Typically, OCaml and Scala seem to be used for designing any programming languages tool. But what features offer them an edge over other languages.
A related question, is a type system for a language always written in the native language itself?
OCaml and Scala are popular choices for types systems, but they are by no means the only languages you can write a compiler, interpreter, typechecker, or type system in.
Type-checking involves traversing syntax trees representing terms and types. Languages with some form of algebraic data type make this easy, since these traversals can be defined using pattern-matching . In an object oriented language, these traversals have to be done using a Vistor pattern, which ends up using much more boilerplate. Languages like Haskell can use techniques like monads or datatype-generic programming to abstract away even more of the boilerplate of these traversals.
Also, functional programming languages tend to be closer to the lambda calculus and the other formalizations of programming languages. Since programming language researchers are often the ones developing both these formalizations and the implementations, so it makes sense that they'll be more comfortable in languages like these.
It's worth mentioning that a some work has been put into developing other ways to declaratively specify type systems for languages. For example:
A related question, is a type system for a language always written in the native language itself?

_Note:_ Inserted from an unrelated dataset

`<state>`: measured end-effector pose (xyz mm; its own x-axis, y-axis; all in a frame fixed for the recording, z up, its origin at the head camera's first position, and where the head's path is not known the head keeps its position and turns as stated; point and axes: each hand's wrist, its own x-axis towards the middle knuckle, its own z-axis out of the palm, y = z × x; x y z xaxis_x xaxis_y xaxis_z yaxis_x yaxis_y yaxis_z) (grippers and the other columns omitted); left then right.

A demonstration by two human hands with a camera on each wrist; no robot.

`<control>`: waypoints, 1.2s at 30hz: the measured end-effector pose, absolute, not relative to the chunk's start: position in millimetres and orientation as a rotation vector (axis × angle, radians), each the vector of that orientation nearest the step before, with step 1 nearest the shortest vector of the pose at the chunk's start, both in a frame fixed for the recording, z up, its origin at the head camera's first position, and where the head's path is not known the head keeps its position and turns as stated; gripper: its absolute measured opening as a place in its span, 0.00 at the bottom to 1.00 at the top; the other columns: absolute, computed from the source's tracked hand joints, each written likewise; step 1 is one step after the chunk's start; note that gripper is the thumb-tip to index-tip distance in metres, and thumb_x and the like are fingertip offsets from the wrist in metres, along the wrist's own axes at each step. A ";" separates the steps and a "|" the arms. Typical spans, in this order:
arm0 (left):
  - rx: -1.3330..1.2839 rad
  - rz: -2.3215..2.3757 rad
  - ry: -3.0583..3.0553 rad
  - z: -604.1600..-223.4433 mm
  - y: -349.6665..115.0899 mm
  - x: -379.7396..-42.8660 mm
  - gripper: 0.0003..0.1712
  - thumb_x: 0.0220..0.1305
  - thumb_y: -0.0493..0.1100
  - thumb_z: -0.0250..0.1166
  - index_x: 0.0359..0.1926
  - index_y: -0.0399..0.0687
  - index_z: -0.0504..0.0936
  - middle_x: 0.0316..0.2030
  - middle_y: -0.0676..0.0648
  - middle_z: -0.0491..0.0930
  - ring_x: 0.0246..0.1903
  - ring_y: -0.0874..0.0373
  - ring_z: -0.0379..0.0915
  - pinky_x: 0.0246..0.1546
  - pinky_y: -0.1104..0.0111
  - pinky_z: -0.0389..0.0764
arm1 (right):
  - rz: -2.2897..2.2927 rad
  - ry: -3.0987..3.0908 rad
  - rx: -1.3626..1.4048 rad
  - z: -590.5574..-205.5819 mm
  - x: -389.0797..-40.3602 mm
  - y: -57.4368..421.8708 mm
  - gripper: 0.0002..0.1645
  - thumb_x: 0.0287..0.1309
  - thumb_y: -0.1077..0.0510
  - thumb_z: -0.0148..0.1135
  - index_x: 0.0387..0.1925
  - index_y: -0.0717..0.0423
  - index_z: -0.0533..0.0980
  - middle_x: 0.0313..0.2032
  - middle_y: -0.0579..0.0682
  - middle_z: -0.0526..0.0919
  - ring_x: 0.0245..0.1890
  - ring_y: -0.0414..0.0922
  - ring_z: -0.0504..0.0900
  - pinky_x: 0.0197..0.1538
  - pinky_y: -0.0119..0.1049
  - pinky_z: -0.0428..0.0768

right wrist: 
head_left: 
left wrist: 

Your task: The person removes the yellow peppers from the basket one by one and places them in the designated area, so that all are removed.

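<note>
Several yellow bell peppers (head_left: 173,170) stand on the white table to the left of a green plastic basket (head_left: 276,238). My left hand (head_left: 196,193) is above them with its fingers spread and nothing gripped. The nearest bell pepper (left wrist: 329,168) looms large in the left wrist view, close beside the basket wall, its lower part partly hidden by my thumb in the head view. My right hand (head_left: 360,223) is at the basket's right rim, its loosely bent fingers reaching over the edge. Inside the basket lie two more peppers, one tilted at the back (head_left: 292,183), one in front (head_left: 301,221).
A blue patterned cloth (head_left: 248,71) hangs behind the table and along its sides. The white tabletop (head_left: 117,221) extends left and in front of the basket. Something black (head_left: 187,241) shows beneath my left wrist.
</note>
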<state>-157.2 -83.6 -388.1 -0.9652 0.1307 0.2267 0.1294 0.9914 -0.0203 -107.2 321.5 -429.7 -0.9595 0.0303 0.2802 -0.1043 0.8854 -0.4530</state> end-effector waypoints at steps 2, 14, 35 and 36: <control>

Certainly not! It's popular for writers to implement a language in the language itself, (often called "self hosting"). If you're writing a programming language, then there's a good chance that it's been designed to solve problems that whoever was writing the language had. So whoever is designing the language probably finds it a pleasant language to use.
But for performance reasons, often languages are implemented lower-level languages like C or Rust. This is particularly important for interpreted languages: if you write your interpreted language in another interpreted language, then interpreting code involves running your interpreter in yet another interpreter, which is a lot of indirection that hurts performance.